In this program, I have done automation using Selenium, to find english meaning of each sanskrit word from a dictionary website.

The function eng_meaning accepts the word and using selenium and BeautifulSoup scarps the website and find english meaning.

def eng_meaning(word):
    """
    returns english meaning of the sanskrit word passed
    """
    url = 'https://www.learnsanskrit.cc/index.php?mode=3&direct=au&script=hk&tran_input='
    driver = webdriver.Chrome("/usr/bin/chromedriver")
    driver.get(url)
    meanings = []

    try:
        #find text box where we enter the word
        text_box = driver.find_element_by_id("tran_input")

        #enter word in the text box
        text_box.send_keys(word)

        #clicking translate button
        buttons = driver.find_elements_by_tag_name("button")
        buttons[-1].click()

        html_page = driver.page_source
        #parse html page
        soup = BeautifulSoup(html_page, 'html.parser')
        #find table which holds meaning
        table = soup.body.find('table', attrs={'class':'table0 bgcolor0'})
        table_body = table.find('tbody')

        #find rows of table which holds meaning
        rows = table_body.find_all('tr')
        process = True #will become false if word/sentence other then passed word is on table
        row_itr = 0

        for row in rows:
            #find coulmns in the current row
            columns = row.find_all('td')
            i = 0

            for col in columns:

                #split, join and strip the current snaskrit or english word and store in meaning
                meaning =  " ".join(col.get_text().split())
                meaning = meaning.strip()

                if (i == 0):
                    tmp = meaning
                    if (row_itr == 0):
                        #add sanskrit word in the list. Only done once
                        sanskrit_word = meaning
                elif (i == 2):
                    if (row_itr == 0):
                        #add english transliteration in list. Only done once
                        english_transliteration = meaning

                    if (word != meaning and word != tmp):
                        #current word is process doesn't match with passed word. So stop processing
                        process = False
                        break
                elif (i == 3):
                    #append sanskrit word and english transliteration in list. Done only once
                    if (row_itr == 0):
                        meanings.append(sanskrit_word)
                        meanings.append(english_transliteration)
                    #append the english meaning to list
                    meanings.append(meaning)
                i+=1
            if (process is False):
                #stop processing
                break
            row_itr += 1
        return meanings
    except(Exception, AttributeError) as e:
        print("No meaning found for", word)

    finally:
        if len(meanings) != 0:
            print("meanings found")
        driver.quit()

The program reading_writing_to_file.py reads a sanskrit text file, remove duplicate words and store meaning of each word in another text file.
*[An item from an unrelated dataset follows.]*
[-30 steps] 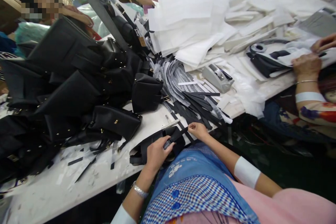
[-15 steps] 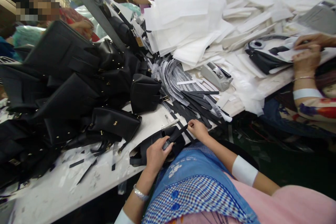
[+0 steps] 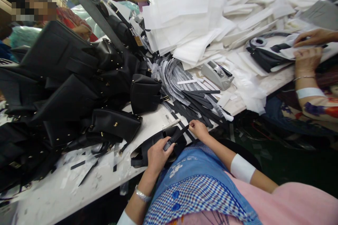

import sanskrit_to_english as se

def remove_duplicates(file_name):
    """
    Remove duplicate word from the file
    """
    unique_words = set()
    with open(file_name, 'r') as file:
        for line in file:
            for word in line.split():
                unique_words.add(word)
        file.close()
    return unique_words


def eng_translation(file_name_r, file_name_w):
    """
    Read sanskrit text file  and find english meaning of each word
    """
    words = list(remove_duplicates(file_name_r))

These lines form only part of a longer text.